=== What is required ===
Return, word for word, the lines of the listing below from the one with "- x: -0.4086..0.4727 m" through the one with "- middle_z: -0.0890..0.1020", and no other lines.

=== Study material ===
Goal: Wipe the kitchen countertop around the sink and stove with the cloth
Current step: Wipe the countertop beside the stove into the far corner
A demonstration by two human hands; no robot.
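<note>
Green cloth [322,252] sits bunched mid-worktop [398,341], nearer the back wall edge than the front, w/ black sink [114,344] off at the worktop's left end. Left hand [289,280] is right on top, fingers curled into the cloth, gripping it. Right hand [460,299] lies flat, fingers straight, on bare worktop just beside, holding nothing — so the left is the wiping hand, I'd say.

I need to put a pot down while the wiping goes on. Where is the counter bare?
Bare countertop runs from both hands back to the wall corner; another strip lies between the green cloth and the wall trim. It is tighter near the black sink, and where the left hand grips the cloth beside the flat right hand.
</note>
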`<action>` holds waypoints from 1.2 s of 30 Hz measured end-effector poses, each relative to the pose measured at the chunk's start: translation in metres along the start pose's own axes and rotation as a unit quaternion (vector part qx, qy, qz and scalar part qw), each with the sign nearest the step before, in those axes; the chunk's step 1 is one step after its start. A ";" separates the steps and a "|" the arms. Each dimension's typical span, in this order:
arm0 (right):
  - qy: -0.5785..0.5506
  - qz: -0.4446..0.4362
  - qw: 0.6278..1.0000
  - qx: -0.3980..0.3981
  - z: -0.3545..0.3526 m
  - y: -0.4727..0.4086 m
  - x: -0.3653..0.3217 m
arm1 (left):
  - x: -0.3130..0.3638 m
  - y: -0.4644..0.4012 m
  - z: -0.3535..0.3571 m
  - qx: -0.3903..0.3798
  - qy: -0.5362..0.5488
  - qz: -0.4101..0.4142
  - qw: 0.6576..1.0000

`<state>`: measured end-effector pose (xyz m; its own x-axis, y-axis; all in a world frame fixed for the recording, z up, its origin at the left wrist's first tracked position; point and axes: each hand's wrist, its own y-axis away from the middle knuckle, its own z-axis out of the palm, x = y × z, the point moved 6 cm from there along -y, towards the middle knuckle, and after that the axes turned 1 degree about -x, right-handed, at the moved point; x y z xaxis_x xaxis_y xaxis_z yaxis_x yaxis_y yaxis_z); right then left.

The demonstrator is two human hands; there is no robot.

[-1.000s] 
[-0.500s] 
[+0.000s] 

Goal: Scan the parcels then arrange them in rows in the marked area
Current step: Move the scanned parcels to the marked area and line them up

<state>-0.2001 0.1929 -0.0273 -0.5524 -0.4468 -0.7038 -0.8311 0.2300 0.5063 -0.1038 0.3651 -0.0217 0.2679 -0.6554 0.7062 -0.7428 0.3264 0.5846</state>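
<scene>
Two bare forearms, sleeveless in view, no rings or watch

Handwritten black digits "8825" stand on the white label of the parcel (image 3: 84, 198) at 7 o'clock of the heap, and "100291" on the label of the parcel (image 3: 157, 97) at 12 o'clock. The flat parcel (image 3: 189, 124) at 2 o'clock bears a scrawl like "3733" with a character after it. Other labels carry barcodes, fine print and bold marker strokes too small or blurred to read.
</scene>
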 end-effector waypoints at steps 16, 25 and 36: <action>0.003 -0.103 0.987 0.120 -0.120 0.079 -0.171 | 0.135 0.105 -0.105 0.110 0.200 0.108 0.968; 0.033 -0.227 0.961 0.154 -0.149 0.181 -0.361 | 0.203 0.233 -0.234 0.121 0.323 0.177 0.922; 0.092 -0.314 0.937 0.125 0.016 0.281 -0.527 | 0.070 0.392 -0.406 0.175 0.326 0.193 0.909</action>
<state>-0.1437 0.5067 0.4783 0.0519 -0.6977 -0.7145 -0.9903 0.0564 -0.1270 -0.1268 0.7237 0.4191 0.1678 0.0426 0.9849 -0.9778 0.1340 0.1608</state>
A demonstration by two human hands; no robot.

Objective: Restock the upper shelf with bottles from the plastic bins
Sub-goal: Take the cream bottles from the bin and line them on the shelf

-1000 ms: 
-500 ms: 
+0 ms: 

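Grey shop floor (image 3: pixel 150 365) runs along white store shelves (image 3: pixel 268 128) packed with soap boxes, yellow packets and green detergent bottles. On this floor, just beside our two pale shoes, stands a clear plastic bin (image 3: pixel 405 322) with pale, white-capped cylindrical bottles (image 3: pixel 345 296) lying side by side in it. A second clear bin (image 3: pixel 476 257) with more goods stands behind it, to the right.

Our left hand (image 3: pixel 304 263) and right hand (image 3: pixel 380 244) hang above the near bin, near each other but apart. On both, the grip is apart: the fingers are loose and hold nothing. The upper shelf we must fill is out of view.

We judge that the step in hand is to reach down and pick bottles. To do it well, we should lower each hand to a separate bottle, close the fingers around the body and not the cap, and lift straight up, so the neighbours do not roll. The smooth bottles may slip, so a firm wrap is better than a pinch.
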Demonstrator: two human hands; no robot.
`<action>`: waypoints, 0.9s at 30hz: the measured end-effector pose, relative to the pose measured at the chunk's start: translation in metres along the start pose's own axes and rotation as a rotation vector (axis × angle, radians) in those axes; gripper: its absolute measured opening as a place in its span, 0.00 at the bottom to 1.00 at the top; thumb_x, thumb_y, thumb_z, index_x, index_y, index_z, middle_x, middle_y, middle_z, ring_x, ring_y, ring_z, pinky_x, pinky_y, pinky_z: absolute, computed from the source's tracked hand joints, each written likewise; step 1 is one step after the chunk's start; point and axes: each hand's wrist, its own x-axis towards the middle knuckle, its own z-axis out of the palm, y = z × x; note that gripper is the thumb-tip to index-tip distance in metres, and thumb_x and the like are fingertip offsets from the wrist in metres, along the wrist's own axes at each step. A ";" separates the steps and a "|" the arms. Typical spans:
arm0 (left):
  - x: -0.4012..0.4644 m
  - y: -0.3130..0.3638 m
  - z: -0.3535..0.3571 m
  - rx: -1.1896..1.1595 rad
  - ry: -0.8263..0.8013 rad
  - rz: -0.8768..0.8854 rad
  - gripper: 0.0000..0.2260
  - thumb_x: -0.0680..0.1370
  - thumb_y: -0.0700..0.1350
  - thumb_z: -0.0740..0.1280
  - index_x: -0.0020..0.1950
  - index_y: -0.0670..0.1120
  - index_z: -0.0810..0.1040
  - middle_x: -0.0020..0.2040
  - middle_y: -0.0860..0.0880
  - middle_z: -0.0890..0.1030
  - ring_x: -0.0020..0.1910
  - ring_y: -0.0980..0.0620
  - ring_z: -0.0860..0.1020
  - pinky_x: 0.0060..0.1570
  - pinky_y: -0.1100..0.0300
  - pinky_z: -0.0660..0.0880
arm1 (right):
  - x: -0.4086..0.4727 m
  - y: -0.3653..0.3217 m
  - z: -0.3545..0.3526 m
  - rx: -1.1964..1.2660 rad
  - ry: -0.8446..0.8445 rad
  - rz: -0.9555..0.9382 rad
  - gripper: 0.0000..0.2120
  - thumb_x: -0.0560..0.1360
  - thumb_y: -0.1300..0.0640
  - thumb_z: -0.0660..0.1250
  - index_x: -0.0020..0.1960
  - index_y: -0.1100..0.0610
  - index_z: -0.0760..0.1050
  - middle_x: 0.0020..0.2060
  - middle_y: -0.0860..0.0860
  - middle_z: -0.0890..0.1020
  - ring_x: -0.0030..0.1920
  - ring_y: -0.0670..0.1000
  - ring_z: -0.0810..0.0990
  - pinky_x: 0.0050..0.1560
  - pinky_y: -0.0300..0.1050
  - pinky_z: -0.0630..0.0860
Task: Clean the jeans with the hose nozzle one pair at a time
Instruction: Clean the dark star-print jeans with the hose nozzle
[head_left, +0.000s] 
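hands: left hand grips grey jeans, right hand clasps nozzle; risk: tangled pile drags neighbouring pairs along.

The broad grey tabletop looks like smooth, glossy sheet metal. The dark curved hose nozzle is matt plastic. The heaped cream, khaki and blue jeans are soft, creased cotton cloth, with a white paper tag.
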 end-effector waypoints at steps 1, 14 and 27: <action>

=== Answer below ===
  - x: -0.4086..0.4727 m
  - y: -0.3653..0.3217 m
  - z: -0.3545..0.3526 m
  - rx: -1.1964..1.2660 rad
  - ry: -0.8446..0.8445 rad
  - rz: -0.9555..0.9382 rad
  - gripper: 0.0000..0.2120
  - thumb_x: -0.0560..0.1360
  - thumb_y: -0.1300..0.0640
  - thumb_z: -0.0660..0.1250
  - index_x: -0.0020..0.1960
  - index_y: -0.1100..0.0610
  - index_z: -0.0760..0.1050
  - middle_x: 0.0020..0.2060
  - middle_y: -0.0860..0.0860
  - middle_z: -0.0890..0.1020

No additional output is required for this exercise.